▶ **Your instructions**
All of the data below should come back exactly as written, minus its images.
(Available data Opens)
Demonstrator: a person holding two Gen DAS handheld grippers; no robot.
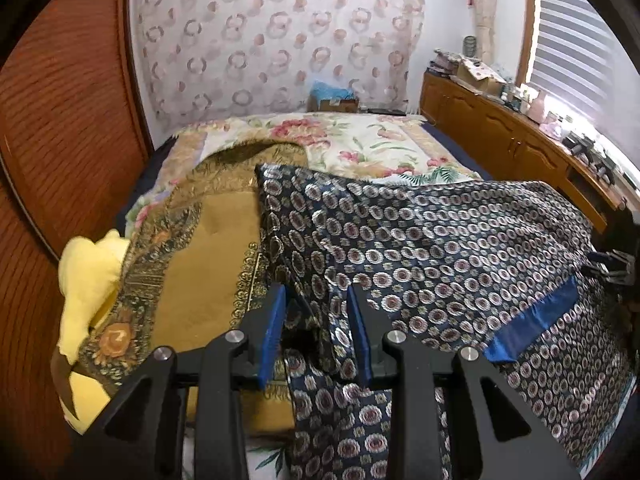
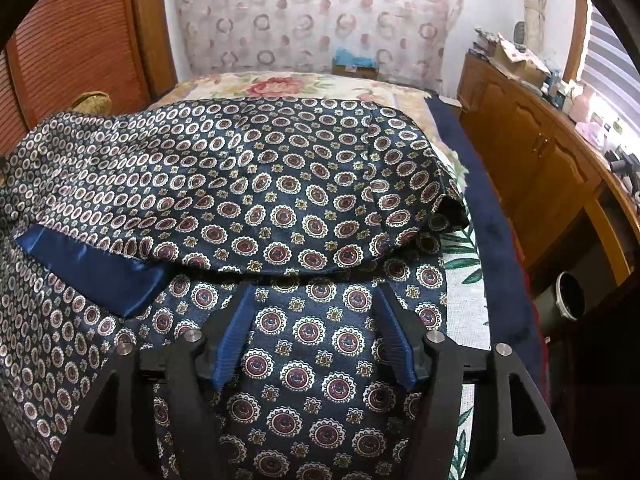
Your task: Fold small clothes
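Daylight from window blinds (image 1: 576, 40), glare there; fisheye-bent edges, dark corners.

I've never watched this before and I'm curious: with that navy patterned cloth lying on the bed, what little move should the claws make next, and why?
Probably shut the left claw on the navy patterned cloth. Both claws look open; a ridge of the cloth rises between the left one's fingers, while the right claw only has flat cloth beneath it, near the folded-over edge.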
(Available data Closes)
▶ **Response**
Demonstrator: a person holding two Gen DAS handheld grippers; no robot.
Your task: Fold small clothes
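Daylight from window blinds (image 1: 576, 40), glare there; fisheye-bent edges, dark corners.

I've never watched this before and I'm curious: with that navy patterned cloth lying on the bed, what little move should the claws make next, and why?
Probably shut the left claw on the navy patterned cloth. Both claws look open; a ridge of the cloth rises between the left one's fingers, while the right claw only has flat cloth beneath it, near the folded-over edge.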

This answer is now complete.